- _WHAT THE TASK ASKS_:
In the listing that follows, the range to quote begins at the line that has "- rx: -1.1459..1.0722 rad" and ends after the line that has "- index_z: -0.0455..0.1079"; quote it verbatim and add nothing.

- _SOURCE MATERIAL_:
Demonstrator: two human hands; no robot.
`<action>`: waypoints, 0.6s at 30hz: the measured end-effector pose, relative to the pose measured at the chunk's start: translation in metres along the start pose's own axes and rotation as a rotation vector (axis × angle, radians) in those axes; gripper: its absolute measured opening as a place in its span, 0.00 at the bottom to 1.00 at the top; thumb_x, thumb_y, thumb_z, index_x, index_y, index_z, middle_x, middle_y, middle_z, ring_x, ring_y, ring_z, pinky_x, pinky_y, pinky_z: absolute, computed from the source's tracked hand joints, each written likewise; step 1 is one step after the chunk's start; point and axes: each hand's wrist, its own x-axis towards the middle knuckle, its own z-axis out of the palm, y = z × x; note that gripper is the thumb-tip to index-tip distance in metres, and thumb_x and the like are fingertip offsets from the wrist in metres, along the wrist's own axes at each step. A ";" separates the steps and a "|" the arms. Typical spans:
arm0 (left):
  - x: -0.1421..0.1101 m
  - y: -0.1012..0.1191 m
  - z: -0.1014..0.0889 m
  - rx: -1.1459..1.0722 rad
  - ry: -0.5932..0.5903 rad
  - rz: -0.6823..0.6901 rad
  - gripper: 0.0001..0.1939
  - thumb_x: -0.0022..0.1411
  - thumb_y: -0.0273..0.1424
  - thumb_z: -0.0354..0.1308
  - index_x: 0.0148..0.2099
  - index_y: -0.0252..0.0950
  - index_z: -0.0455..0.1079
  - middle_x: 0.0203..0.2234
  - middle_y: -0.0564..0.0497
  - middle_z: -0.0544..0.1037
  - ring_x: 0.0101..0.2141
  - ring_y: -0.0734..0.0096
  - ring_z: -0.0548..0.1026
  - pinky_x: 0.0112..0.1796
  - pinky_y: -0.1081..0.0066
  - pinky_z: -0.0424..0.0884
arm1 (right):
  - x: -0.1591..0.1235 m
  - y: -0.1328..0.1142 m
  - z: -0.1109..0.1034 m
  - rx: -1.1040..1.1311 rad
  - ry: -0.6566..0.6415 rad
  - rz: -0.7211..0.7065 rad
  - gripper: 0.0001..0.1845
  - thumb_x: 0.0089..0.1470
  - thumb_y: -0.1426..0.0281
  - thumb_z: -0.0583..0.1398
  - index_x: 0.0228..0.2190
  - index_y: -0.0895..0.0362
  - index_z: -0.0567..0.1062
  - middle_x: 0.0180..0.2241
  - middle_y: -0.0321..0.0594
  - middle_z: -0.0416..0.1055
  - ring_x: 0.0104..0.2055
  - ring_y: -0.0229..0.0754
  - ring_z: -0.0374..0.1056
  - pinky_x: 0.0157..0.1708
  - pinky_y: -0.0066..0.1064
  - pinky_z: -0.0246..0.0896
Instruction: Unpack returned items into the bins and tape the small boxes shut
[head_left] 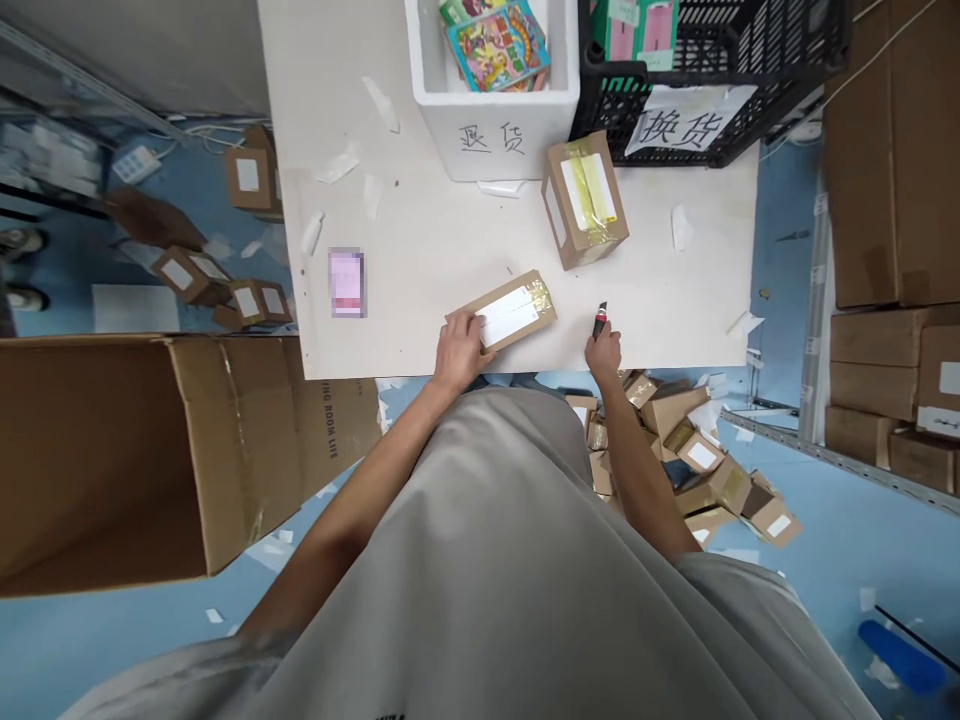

- _REPLY TO THE TASK_:
  - rx: -1.1459..1.0722 rad
  - ry: -0.5932..0.5903 rad
  - rz: -0.6823..0.6901 rad
  - gripper: 0.0001..0.1939
  - thumb_x: -0.0022..0.1411
  - thumb_y: -0.0273..0.1424
  - thumb_z: -0.0354..0.1308
  - index_x: 0.0148..0.2099
  - index_y: -0.0252..0.0950
  - index_z: -0.0455..0.1079

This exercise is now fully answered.